Concepts — org.onyxplatform/onyx 0.14.6

We’ll take a quick overview of some terms you’ll see in the rest of this user guide.

A segment is the unit of data in Onyx, and it’s represented by a Clojure map. Segments represent the data flowing through the cluster. Segments are the only shape of data that Onyx allows you to emit between functions.

Task

A task is the smallest unit of work in Onyx. It represents an activity of either input, processing, or output.

Workflow

A workflow is the structural specification of an Onyx program. Its purpose is to articulate the paths that data flows through the cluster at runtime. It is specified via a directed, acyclic graph.

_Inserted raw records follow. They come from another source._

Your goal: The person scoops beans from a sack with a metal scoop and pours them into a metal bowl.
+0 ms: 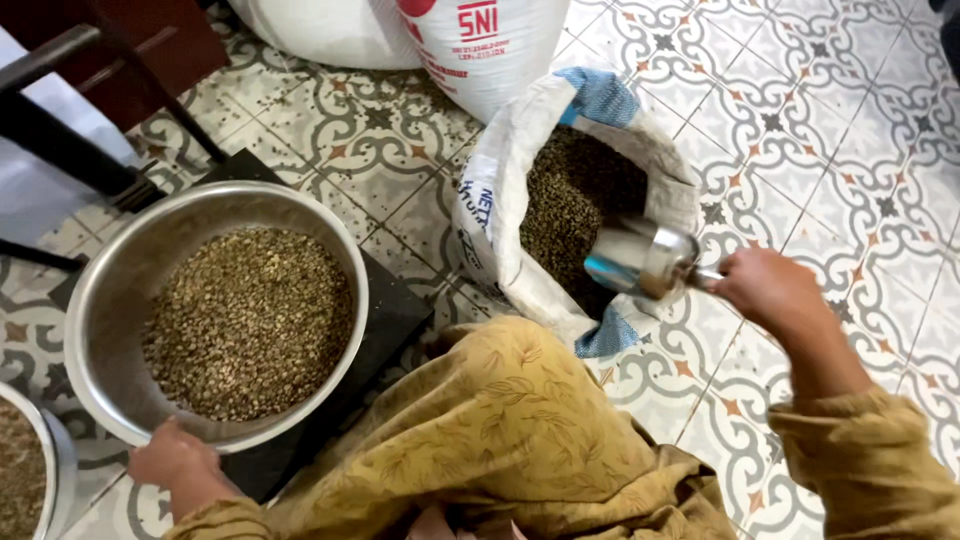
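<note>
Floor: patterned tiles (800,130), grey and rust on white.
On floor: open sack of beans (500,200), white sacks (400,30) behind it, black slab (395,310).
On slab: steel bowl (110,290).

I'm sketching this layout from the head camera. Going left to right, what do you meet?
Second bowl's rim → left hand → steel bowl of beans → open sack of beans → metal scoop → right hand.
</note>
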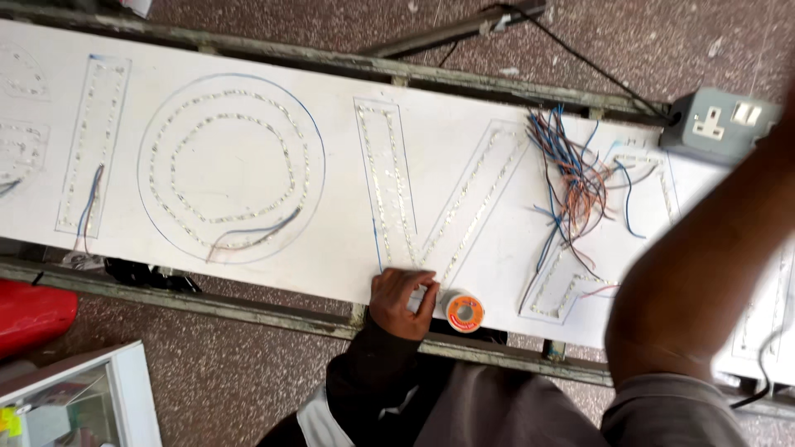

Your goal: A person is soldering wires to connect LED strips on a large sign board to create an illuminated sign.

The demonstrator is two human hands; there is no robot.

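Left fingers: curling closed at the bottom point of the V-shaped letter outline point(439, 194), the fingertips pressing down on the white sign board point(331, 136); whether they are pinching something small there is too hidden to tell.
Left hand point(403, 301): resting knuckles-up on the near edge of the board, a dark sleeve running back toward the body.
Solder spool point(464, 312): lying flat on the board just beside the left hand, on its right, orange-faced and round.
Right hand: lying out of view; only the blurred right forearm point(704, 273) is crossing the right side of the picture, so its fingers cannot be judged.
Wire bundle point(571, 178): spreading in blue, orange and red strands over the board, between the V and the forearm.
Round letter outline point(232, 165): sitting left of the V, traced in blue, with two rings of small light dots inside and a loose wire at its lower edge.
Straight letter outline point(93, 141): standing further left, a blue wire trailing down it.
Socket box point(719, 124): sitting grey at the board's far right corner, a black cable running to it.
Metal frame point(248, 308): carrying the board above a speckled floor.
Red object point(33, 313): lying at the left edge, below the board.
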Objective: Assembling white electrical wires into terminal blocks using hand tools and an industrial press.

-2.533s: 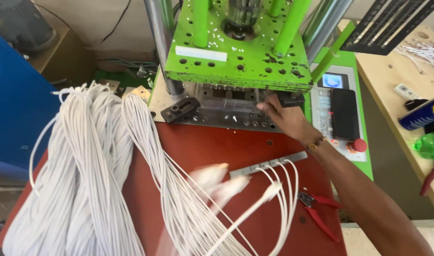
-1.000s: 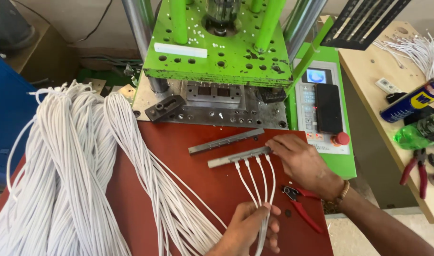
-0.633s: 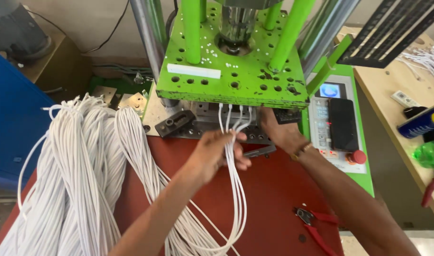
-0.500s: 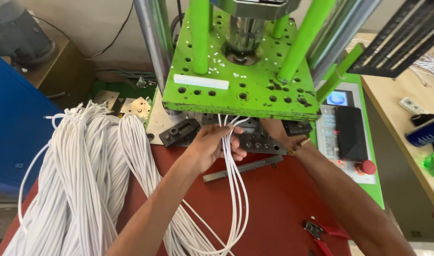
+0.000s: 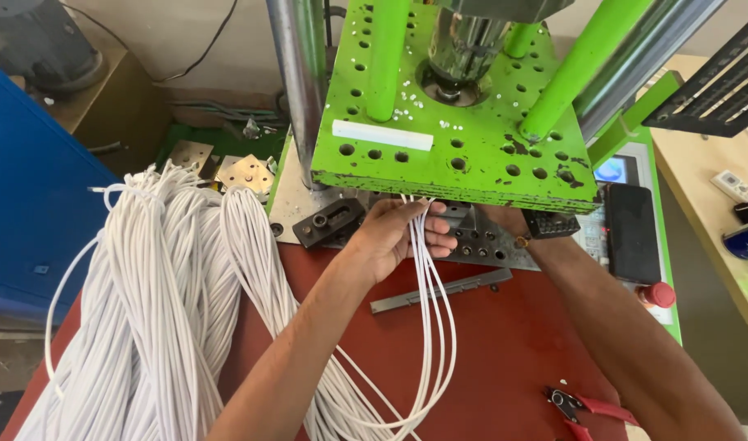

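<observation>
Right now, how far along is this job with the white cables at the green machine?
Done: a few white cables have been lifted out of the big cable bundle and brought up to the mould under the green press plate. In hand: the left hand holds their ends at the mould; the right hand is hidden behind the plate. Left: the metal bar lies loose on the red table, and most of the bundle is untouched.

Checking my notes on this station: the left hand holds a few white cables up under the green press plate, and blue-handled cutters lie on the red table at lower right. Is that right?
Not quite. In the head view the cutters have red handles, not blue. The rest stands: the left hand holds a few white cables up under the green press plate, and the cutters lie on the red table at lower right.
</observation>
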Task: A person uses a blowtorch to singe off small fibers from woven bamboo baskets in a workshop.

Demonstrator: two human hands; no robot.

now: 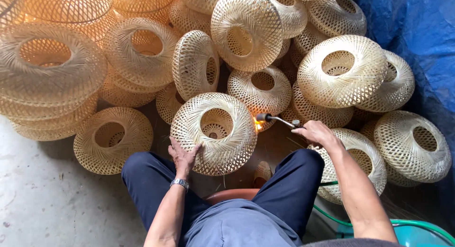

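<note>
The left hand (184,154) sits just left of the frame's centre, fingers spread and pressed flat against the lower left side of a round, pale woven bamboo lampshade with a wide round opening (214,132). The hand steadies the lampshade rather than closing round it. A silver metal wristwatch (179,183) circles that wrist. The lampshade rests between the person's knees, its opening facing up towards the camera, tilted slightly.

The right hand (315,132) lies right of centre, curled shut round the handle of a slim metal gas torch (277,119). The torch's dark nozzle points left, and a small bright orange flame (258,125) burns at its tip, right at the lampshade's right edge; whether the flame actually touches the weave is hard to tell from this angle.

Below the hands, the person's dark blue trousers (289,185) fill the lower centre, knees spread. Between them a reddish-brown rounded rim (232,195) shows. A thin green hose (332,218) runs at the lower right, past the rim of a teal plastic basin (417,230).

A big heap of similar pale woven bamboo lampshades (341,71) fills the upper half of the frame, from left to right, stacked and leaning on one another. A blue tarpaulin (422,33) hangs at the upper right. Bare grey concrete floor (42,195) shows at the lower left.
</note>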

The workflow representation is a Clojure vector of vectors. Each inner vector contains exactly two elements, which are keywords. The keywords represent nodes in the graph, and the vector represents a directed edge from the first node to the second.

;;;    in
;;;    |
;;; increment
;;;    |
;;;  output
[[:in :increment] [:increment :out]]

;;;            input
;;;             /\
;;; processing-1 processing-2
;;;     |             |
;;;  output-1      output-2

[[:input :processing-1]
 [:input :processing-2]
 [:processing-1 :output-1]
 [:processing-2 :output-2]]

;;;            input
;;;             /\
;;; processing-1 processing-2
;;;         \      /
;;;          output

[[:input :processing-1]
 [:input :processing-2]
 [:processing-1 :output]
 [:processing-2 :output]]

Example projects: flat-workflow, multi-output-workflow

Catalog

All inputs, outputs, reducers, and functions in a workflow must be described via a catalog. A catalog is a vector of maps, strikingly similar to Datomic’s schema. Configuration and docstrings are described in the catalog.

Example:

[{:onyx/name :in
  :onyx/plugin :onyx.plugin.core-async/input
  :onyx/type :input
  :onyx/medium :core.async
  :onyx/batch-size batch-size
  :onyx/max-peers 1
  :onyx/doc "Reads segments from a core.async channel"}

 {:onyx/name :inc
  :onyx/fn :onyx.peer.min-peers-test/my-inc
  :onyx/type :function
  :onyx/batch-size batch-size}

 {:onyx/name :out
  :onyx/plugin :onyx.plugin.core-async/output
  :onyx/type :output
  :onyx/medium :core.async
  :onyx/batch-size batch-size
  :onyx/max-peers 1
  :onyx/doc "Writes segments to a core.async channel"}]

Flow Conditions

In contrast to a workflow, flow conditions specify on a segment-by-segment basis which direction data should flow determined by predicate functions. This is helpful for conditionally processing a segment based off of its content.

Example:

[{:flow/from :input-stream
  :flow/to [:process-adults]
  :flow/predicate :my.ns/adult?
  :flow/doc "Emits segment if this segment is an adult."}

Function

A function is a construct that receives segments and emits segments for further processing. It literally is a Clojure function.

Lifecycle

A lifecycle is a construct that describes the lifetime of a task. There is an entire chapter devoted to lifecycles, but to be brief, a lifecycle allows you to hook in and execute arbitrary code at critical points during a task. A lifecycle carries a context map that you can merge results back into for use later.

Windows

Windows are a construct that partitions a possible unbounded sequence of data into finite pieces, allowing aggregations to be specified. This lets you treat an infinite sequence of data as if it were finite over a given period of time.

Plugin

A plugin is a means for hooking into data sources to extract data as input and produce data as output. Onyx comes with a few plugins, but you can craft your own, too.

Sentinel

A sentinel is a value that can be pushed into Onyx to signal the end of a stream of data. This effectively lets Onyx switch between streaming and batching mode. The sentinel in Onyx is represented by the Clojure keyword :done.

Peer

A Peer is a node in the cluster responsible for processing data. A single "peer" refers to a physical machine, though we often use the terms peer and virtual peer interchangeably when the difference doesn’t matter.

Virtual Peer

A Virtual Peer refers to a single peer process running on a single physical machine. A single Virtual Peer executes at most one task at a time.

Job

A job is the collection of a workflow, catalog, flow conditions, lifecycles, and execution parameters. A job is most coarse unit of work, and every task is associated with exactly one job - hence a peer can only be working at most one job at any given time.